DESCRIPTION OF THE TASK: Emit the entire listing verbatim.

DATA EXCERPT:
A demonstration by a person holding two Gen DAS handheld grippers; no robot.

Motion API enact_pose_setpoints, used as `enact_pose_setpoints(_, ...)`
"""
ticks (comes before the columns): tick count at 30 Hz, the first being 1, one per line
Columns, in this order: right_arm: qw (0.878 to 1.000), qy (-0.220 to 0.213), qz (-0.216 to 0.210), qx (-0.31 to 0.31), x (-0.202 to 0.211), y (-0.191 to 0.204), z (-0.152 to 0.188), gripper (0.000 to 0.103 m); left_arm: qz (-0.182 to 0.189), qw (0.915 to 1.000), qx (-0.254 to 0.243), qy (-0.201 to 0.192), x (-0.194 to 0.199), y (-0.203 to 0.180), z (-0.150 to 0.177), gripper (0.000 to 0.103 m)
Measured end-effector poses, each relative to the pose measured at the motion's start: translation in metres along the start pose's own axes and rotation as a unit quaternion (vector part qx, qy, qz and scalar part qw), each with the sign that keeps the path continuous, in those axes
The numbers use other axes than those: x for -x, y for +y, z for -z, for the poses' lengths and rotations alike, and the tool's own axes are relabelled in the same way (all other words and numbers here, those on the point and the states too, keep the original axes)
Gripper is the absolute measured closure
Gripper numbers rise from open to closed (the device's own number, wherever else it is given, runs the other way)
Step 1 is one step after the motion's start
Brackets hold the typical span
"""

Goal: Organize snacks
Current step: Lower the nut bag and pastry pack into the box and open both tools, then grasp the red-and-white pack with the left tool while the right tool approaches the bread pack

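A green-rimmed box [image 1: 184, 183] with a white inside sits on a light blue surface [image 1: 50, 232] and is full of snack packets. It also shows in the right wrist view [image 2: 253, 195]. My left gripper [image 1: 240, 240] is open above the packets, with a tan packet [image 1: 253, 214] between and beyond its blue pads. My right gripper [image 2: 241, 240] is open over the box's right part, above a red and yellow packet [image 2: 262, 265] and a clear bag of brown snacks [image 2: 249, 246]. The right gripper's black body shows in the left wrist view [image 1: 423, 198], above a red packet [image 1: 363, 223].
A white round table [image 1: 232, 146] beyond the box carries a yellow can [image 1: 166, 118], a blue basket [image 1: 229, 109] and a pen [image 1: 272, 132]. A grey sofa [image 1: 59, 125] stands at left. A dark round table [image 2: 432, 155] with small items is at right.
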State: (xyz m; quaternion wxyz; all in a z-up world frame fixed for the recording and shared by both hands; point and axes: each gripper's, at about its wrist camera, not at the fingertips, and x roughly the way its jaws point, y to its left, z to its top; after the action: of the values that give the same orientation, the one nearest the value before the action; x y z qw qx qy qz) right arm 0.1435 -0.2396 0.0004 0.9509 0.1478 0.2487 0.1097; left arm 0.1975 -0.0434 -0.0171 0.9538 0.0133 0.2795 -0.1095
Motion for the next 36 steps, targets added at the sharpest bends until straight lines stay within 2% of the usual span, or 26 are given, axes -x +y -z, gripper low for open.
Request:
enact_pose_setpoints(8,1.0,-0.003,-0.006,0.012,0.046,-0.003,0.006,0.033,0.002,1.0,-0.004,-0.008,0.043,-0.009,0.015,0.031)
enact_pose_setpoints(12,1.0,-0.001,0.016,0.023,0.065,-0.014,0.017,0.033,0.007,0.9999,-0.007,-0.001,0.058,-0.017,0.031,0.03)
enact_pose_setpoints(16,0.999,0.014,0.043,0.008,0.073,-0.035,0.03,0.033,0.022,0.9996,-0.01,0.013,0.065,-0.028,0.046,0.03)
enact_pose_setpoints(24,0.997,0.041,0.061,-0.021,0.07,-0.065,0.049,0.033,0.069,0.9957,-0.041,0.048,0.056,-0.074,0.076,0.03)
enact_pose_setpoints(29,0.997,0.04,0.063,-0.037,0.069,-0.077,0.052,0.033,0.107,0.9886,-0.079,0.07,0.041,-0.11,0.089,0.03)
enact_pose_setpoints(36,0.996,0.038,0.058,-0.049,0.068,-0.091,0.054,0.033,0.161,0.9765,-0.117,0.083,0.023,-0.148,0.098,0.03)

WRITTEN REPLY:
A demonstration by a person holding two Gen DAS handheld grippers; no robot.

Motion API enact_pose_setpoints, used as `enact_pose_setpoints(_, ...)`
"""
ticks (comes before the columns): tick count at 30 Hz, the first being 1, one per line
Columns, in this order: right_arm: qw (0.878 to 1.000), qy (-0.220 to 0.213), qz (-0.216 to 0.210), qx (-0.31 to 0.31), x (-0.202 to 0.211), y (-0.191 to 0.204), z (-0.152 to 0.188), gripper (0.000 to 0.103 m); left_arm: qz (-0.182 to 0.189), qw (0.915 to 1.000), qx (-0.254 to 0.243), qy (-0.201 to 0.192), x (-0.194 to 0.199), y (-0.203 to 0.180), z (-0.150 to 0.177), gripper (0.000 to 0.103 m)
Measured end-effector poses, each relative to the pose measured at the motion's start: translation in metres along the start pose's own axes and rotation as a unit quaternion (vector part qx, qy, qz and scalar part qw), each with the sign that keeps the path continuous, in those axes
The numbers use other axes than those: x for -x, y for +y, z for -z, for the poses' lengths and rotations alike, and the tool's own axes are relabelled in the same way (all other words and numbers here, those on the point and the states too, keep the original axes)
Gripper is the absolute measured closure
Gripper numbers rise from open to closed (the device's own number, wherever else it is given, runs the other way)
Step 1 is one step after the motion's start
Brackets hold the typical span
"""

Goal: Organize snacks
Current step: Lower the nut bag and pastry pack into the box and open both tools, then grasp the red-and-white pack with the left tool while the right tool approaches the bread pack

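A green-rimmed box [image 1: 184, 183] with a white inside sits on a light blue surface [image 1: 50, 232] and is full of snack packets. It also shows in the right wrist view [image 2: 253, 195]. My left gripper [image 1: 240, 240] is open above the packets, with a tan packet [image 1: 253, 214] between and beyond its blue pads. My right gripper [image 2: 241, 240] is open over the box's right part, above a red and yellow packet [image 2: 262, 265] and a clear bag of brown snacks [image 2: 249, 246]. The right gripper's black body shows in the left wrist view [image 1: 423, 198], above a red packet [image 1: 363, 223].
A white round table [image 1: 232, 146] beyond the box carries a yellow can [image 1: 166, 118], a blue basket [image 1: 229, 109] and a pen [image 1: 272, 132]. A grey sofa [image 1: 59, 125] stands at left. A dark round table [image 2: 432, 155] with small items is at right.
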State: (xyz m; quaternion wxyz; all in a z-up world frame fixed for the recording and shared by both hands; point and axes: each gripper's, at about its wrist camera, not at the fingertips, and x roughly the way its jaws point, y to its left, z to its top; after the action: of the values that give the same orientation, the one nearest the value before the action; x y z qw qx qy qz) right arm 0.1435 -0.2396 0.0004 0.9509 0.1478 0.2487 0.1097; left arm 0.1975 -0.0434 -0.0171 0.9538 0.0133 0.2795 -0.1095
Motion for the next 36 steps, targets added at the sharpest bends until straight lines stay within 2% of the usual span, or 26 are given, axes -x +y -z, gripper low for open.
Request:
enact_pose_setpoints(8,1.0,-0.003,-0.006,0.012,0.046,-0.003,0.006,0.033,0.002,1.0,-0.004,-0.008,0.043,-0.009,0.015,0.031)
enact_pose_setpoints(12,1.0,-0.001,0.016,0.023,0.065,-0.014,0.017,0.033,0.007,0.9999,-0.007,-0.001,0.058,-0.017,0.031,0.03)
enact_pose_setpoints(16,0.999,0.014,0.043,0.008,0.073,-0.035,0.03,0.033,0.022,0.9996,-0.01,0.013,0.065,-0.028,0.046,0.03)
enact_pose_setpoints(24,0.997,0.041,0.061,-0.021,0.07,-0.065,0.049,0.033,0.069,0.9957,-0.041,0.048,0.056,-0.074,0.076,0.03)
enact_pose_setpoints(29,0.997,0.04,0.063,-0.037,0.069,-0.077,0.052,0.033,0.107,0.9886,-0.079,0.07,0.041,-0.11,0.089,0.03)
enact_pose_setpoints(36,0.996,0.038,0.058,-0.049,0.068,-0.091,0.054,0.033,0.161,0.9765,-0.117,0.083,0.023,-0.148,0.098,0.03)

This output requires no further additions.